Quote from: Julia-Madrid on June 17, 2015, 05:12:53 AM
......It's rather odd though, that the UK will happily change the gender marker of a passport on the grounds of a letter from a docter, but the GRC requires you to have lived full time for two years before they consider issuing a certificate. Even if you have SRS before the two years, you still need to wait two years. It's all a bit strange......
Indeed Julia, the Gender Recognition Act. has many 'hoops' for one to jump through in order to satisfy the {perhaps} rather over-prescriptive rules and circumstances of its administration.
Although, since its enactment, it has been concomitantly amended to reflect recent changes to U.K law, so 'we' may also hope for it to be revised in the future and made more welcoming.
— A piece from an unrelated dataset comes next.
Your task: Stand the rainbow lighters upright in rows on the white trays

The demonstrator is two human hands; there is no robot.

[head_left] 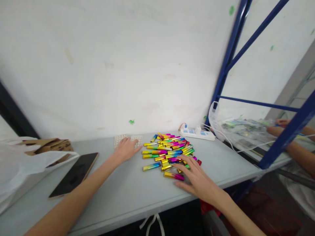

There have also been issues for women (such as I) whom fully-transitioned and had GRS many-many decades ago and whom 'missed' notice of the initial 6 month fast-track process for women 'post-surgery' when the GRA came into force in 2004; for whom now their psychiatrists and surgeons are long-since retired (or deceased) and for whom it would be nearly impossible to provide contemporaneous evidence, not to mention the alternative, which would be the ludicrous solution, of expecting the applicant to consult a present-day
"specialist working the field of gender identity" for a retrospective diagnosis (long after their GRS and perhaps 30 or 40 years living happily as female), simply in order to satisfy the precise 'evidential diagnosis' requirement of the GRC application.
I`m sure quite a few other women whose personal circumstances fall {even only slightly} outside the rigid evidential constraints the GR-Act; have to find creative solutions to progress an application for a certificate.